And they were gone; their voices dwindled and died; and Irralie was peering at her ruffianly companion with an admiration sanctioned and concealed by the night.

"He was frightened to be left in charge of you!" she said. "He's not the man I took him for, after all. But be quick—the horse! the horse!"

They crept round to the stable-door, and found a piebald mare standing saddled in the stall.

"Venus," said Irralie, blowing out the match. "She shows, but she can go! Did you listen to those directions?"

"Yes."

"Then for mercy's sake don't follow them! Now, have we given them long enough? Mount in here; the stirrups might clink; they'll see nothing, but they might hear!"
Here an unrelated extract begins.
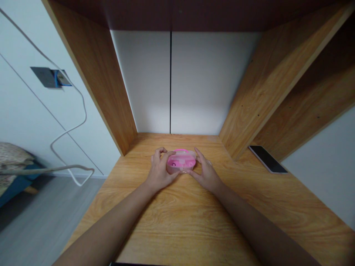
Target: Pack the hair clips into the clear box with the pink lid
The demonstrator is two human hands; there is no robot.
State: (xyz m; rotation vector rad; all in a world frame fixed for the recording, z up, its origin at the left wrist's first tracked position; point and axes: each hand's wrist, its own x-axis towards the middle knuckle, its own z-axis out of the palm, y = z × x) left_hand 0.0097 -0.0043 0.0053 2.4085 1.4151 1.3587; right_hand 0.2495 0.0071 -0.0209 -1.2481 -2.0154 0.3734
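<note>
A small pink plastic case (181, 161) with a clear lid rests on the wooden desk, between my two hands. Its lid seems raised at the back, and pink parts with a dark round mark show inside. My left hand (161, 168) grips the left end, thumb at the front and fingers curled along the side and top. My right hand (206, 170) holds the right end, its thumb at the front edge and index finger near the back corner. Both thumbs nearly meet at the front. Fine details inside the case are too small to make out.
A dark-screened phone (267, 159) lies on the desk to the right. Wooden side panels (97, 70) and a white back panel (199, 81) enclose the desk. At left, a white cable (84, 107) hangs by an opened wall socket (51, 77).
</note>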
"For the life of me I don't know why you are doing this!"

"Nor I." She struck another match. "Mount! mount!" she cried in an agony. But the match only showed her a handsome, heedless face touched for once with tenderness and concern. The dark eyes melted into hers; she dropped the match and put it out with her foot.

"If they take you again," she whispered, "I shall die!"

"They sha'n't. I am going. If I could only tell you——"

"Don't try: go now: for my sake!"

He was in the saddle. She caught up an armful of straw, and threw it on the ground to deaden the noise. He leant over the withers as she led the animal forth.

"Promise me one thing," he whispered, suddenly, "or I sha'n't go at all!"

"What!"

"To let no one dream it was you—to go straight to your room and stop there till broad daylight!"

"I promise—I promise."

"Lives may depend upon it! Good-by, then. God knows how I've deceived you! I never hope to be forgiven!"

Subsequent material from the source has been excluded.